Exercise instructions
Pictures must not appear in the copy. Reproduce exactly, and only, the lines from the one with "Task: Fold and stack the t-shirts" through the end of the data below.

Data excerpt
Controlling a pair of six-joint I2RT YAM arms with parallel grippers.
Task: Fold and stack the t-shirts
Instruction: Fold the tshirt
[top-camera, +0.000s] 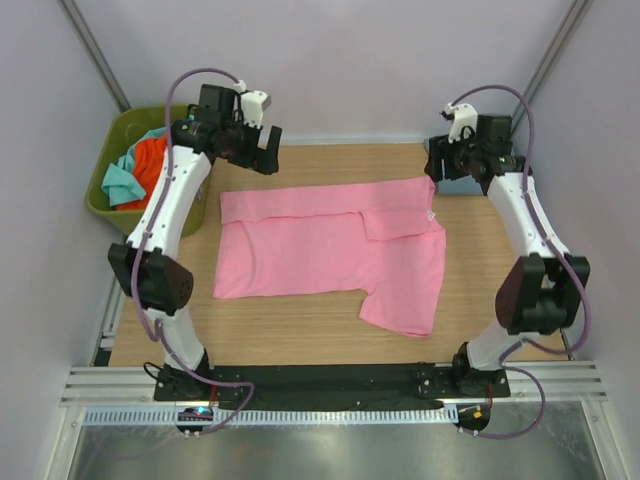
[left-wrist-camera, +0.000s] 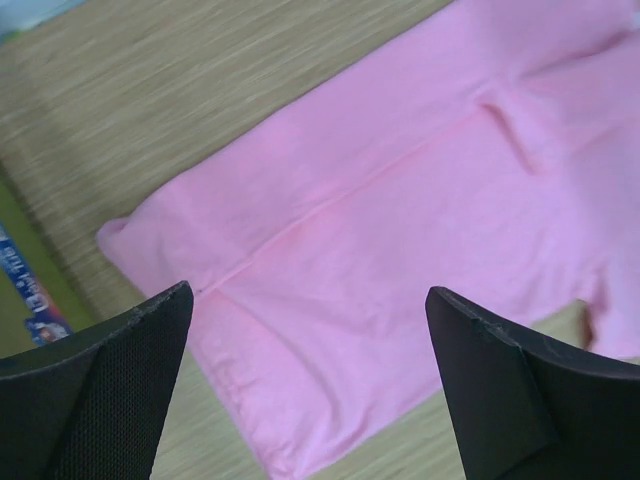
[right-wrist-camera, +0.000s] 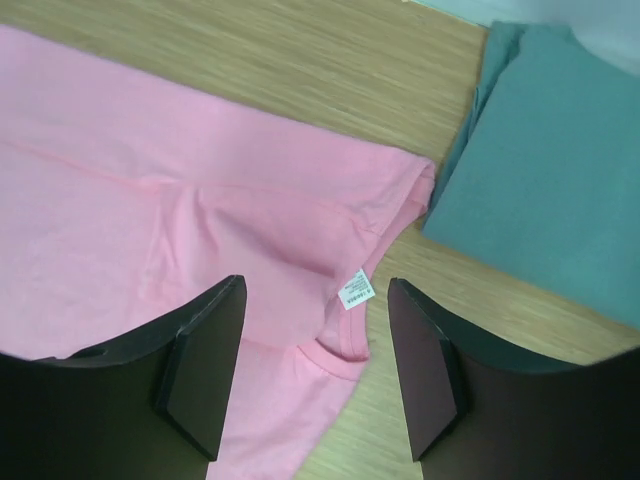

Result of this task
Task: Fold and stack the t-shirts
Instruction: Fold the tshirt
[top-camera, +0.000s] 
[left-wrist-camera, +0.000s] 
[right-wrist-camera, +0.000s] 

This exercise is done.